Fix rotating secret with TTL=0 to use exponential backoff retry instead of 1 sec#2134
Fix rotating secret with TTL=0 to use exponential backoff retry instead of 1 sec#2134aswanidutt wants to merge 14 commits intomainfrom
Conversation
- When a rotating secret has rotation_period but ttl=0, it should not be treated as a rotating secret - Instead, it should fall back to using the original LeaseDuration with non-renewable lease logic (80-95% threshold) - This prevents the bug where sleep time would be 0 seconds Changes: - vault_common.go: Only set rotatingSecret=true when ttl > 0 - vault_common_test.go: Add test case for rotating secret with ttl=0 Fixes: VAULT-38829
|
Can you separate the unrelated fixes into a separate PR? Like the race condition, CWE-338, etc. |
|
need to merge #2135 first before this PR |
#2135 added for the above unrelated fixes |
tvoran
left a comment
There was a problem hiding this comment.
Just a couple questions. It's also a little strange to me that the TestFileQuery_Fetch/fires_changes test is failing on this PR, when it seems to have passed for recent commits in this repo.
dependency/vault_common.go
Outdated
| // FIX: When TTL is 0, implement exponential backoff with jitter | ||
| // Start at 5s, double each time, max is VaultDefaultLeaseDuration or 300s |
There was a problem hiding this comment.
It would be good to mention something to the effect that Vault responds with a TTL of 0 when there's been an error rotating the secret on the Vault side, so this is effectively retrying an error condition.
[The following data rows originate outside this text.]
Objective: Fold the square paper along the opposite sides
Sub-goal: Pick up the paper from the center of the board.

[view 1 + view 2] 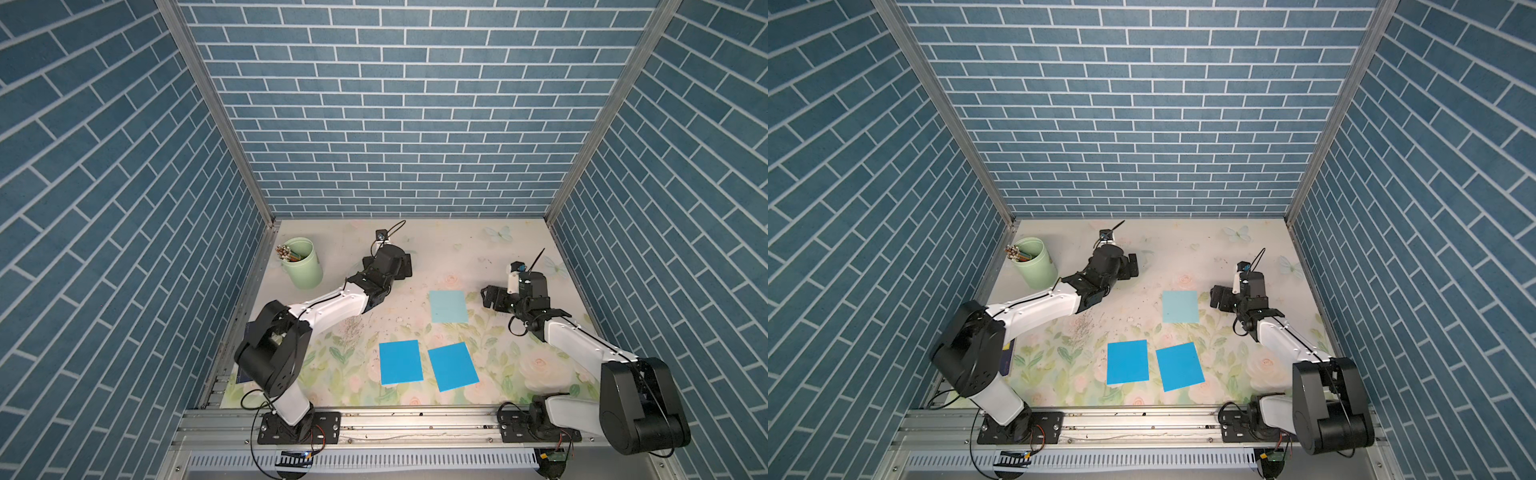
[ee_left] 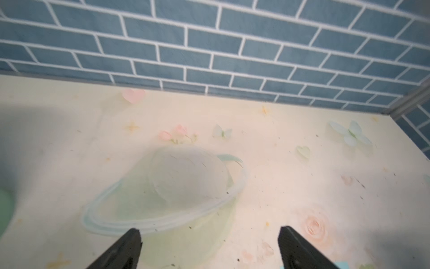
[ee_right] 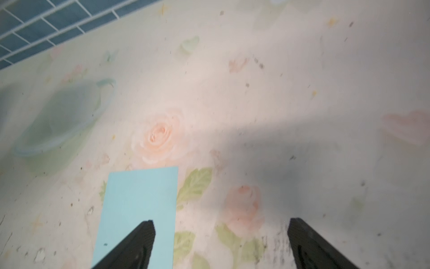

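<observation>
Three sheets of paper lie flat on the floral table. A pale blue paper [image 1: 448, 306] [image 1: 1180, 306] is at mid-right, and two bright blue papers [image 1: 400, 361] [image 1: 453, 366] lie nearer the front. My left gripper [image 1: 405, 266] [image 2: 210, 235] hangs open over bare table, behind and left of the pale sheet, holding nothing. My right gripper [image 1: 487, 297] [image 3: 221, 226] is open just right of the pale blue paper [image 3: 139, 198]. In the right wrist view one of its fingers [image 3: 144, 237] overlaps that sheet, and nothing sits between the fingers.
A green cup [image 1: 305, 266] [image 1: 1036, 262] full of pencils stands at the back left, close to the left arm. Blue brick walls close in the table on three sides. A metal rail [image 1: 415, 419] with both arm bases runs along the front.
</observation>
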### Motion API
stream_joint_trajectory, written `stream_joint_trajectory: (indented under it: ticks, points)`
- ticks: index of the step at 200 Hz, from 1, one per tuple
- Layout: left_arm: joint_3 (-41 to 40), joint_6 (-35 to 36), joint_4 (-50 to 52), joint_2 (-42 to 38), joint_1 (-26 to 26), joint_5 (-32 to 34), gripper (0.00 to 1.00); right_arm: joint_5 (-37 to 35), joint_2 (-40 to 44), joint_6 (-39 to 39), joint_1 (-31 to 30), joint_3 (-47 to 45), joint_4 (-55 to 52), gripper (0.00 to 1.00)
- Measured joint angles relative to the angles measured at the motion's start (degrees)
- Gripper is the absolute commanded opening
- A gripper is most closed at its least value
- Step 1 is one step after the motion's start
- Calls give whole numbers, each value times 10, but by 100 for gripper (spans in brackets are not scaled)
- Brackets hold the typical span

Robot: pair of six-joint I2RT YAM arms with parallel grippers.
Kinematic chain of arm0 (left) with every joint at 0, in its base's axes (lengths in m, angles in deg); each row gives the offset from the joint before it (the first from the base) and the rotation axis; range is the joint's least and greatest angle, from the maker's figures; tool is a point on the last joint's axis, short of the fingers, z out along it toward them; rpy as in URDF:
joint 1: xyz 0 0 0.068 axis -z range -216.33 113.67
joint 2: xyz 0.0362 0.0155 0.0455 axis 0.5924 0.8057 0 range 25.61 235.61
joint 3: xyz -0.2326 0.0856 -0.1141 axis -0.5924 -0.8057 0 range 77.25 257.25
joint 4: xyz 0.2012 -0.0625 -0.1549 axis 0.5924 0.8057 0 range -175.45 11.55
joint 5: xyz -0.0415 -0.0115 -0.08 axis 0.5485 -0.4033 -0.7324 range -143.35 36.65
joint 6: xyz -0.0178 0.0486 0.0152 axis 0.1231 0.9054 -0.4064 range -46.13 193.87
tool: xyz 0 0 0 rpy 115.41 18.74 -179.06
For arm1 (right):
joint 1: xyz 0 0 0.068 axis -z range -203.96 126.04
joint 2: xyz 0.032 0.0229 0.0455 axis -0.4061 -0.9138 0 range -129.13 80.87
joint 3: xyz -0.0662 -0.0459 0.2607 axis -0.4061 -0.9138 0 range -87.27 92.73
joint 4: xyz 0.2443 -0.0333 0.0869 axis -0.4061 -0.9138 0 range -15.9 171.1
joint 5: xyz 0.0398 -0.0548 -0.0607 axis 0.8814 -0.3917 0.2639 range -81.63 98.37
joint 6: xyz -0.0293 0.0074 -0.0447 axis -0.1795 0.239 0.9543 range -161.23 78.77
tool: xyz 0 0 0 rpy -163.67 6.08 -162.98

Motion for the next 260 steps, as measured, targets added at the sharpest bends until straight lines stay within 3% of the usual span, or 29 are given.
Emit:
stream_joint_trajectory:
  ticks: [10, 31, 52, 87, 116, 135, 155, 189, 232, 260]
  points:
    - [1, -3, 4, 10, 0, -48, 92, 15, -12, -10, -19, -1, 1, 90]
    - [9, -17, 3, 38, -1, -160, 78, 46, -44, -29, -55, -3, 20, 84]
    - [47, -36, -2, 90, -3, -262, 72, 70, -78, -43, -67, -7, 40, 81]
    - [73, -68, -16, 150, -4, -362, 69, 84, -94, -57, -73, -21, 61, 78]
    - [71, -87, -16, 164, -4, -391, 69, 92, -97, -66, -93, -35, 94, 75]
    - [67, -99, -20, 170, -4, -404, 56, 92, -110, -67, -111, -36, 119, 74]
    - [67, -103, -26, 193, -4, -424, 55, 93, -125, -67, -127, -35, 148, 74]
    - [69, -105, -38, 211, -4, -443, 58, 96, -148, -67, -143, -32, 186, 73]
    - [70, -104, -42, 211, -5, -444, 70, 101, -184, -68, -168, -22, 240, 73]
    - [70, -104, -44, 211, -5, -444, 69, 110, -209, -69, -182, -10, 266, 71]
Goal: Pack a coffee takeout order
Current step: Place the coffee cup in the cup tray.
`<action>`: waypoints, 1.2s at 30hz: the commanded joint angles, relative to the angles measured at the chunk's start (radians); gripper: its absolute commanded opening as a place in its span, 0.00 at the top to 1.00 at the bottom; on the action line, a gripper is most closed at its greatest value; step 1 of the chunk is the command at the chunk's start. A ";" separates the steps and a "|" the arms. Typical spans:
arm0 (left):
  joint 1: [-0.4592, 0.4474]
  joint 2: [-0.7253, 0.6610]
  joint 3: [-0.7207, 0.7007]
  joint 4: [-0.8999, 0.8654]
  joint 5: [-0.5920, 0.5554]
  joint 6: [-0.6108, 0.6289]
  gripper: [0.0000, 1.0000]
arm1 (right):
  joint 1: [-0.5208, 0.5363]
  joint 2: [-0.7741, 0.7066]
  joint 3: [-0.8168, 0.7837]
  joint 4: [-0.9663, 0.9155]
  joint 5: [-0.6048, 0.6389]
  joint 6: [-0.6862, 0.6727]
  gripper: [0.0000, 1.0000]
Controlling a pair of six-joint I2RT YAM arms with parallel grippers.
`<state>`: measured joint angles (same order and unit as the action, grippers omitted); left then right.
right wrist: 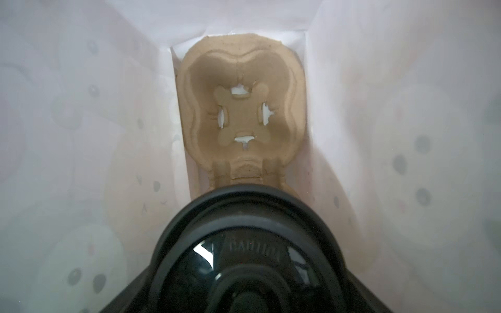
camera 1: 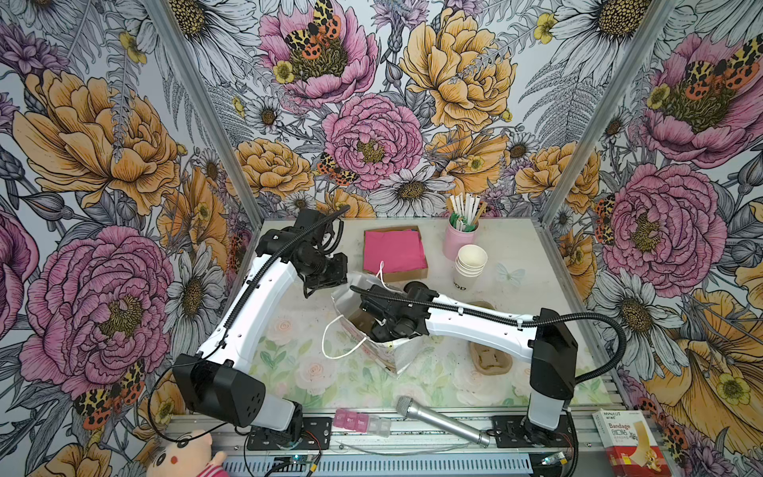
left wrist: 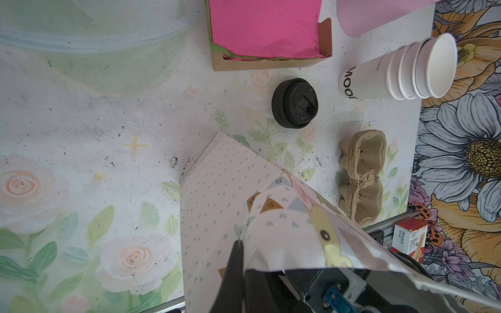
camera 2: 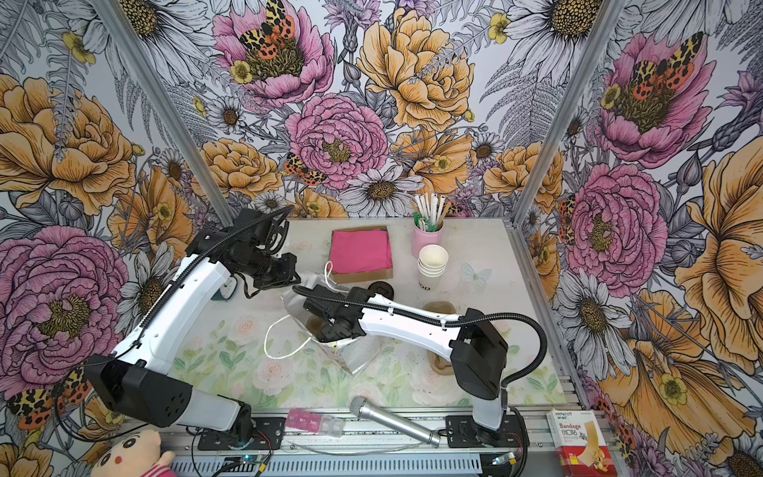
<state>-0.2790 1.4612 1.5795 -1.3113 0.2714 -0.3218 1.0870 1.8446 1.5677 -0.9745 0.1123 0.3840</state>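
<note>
Though in bag (right wrist: 81, 122), carrier (right wrist: 241, 113) half-behind lid (right wrist: 244, 244).

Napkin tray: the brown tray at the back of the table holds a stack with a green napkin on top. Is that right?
No. The top napkin in the brown tray is bright pink, not green; the green napkin only peeks out at the edge beneath it. The left wrist view shows this.

Top views: you get bright, even light; walls (camera 1: 103, 144) bow at edges.
Left wrist: bag (left wrist: 284, 244) blurs up close.
Right wrist: dim, hazy; lid (right wrist: 244, 244) unfocused.
</note>
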 commanded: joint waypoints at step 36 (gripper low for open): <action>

There was a problem hiding this comment.
added relavent comment
dependency/vault_common.go
Outdated
| backoff := 5 * (1 << uint(retryCount)) // 5s, 10s, 20s, 40s, 80s... | ||
| maxBackoff := int(VaultDefaultLeaseDuration.Seconds()) | ||
| if maxBackoff <= 0 { | ||
| maxBackoff = 300 // Default max of 300 seconds if not configured | ||
| } | ||
| if backoff > maxBackoff { | ||
| backoff = maxBackoff | ||
| } | ||
| backoffDur := time.Duration(backoff) * time.Second |
There was a problem hiding this comment.
Have you considered using the cenkalti/backoff library here? I'm not sure it'll fit this exact use case, but it's pretty widely used in Vault and it's already an indirect import in this project.
There was a problem hiding this comment.
there are multiple libraries that are being used for the same use case, I have changed this to cenkalti-v4
dependency/vault_common.go
Outdated
| } else if ttlData == 0 { | ||
| // FIX: When TTL is 0, implement exponential backoff with jitter | ||
| // Start at 5s, double each time, max is VaultDefaultLeaseDuration or 300s | ||
| backoff := 5 * (1 << uint(retryCount)) // 5s, 10s, 20s, 40s, 80s... |
There was a problem hiding this comment.
How was it decided to start at 5s for the first retry? Should it retry quicker than that?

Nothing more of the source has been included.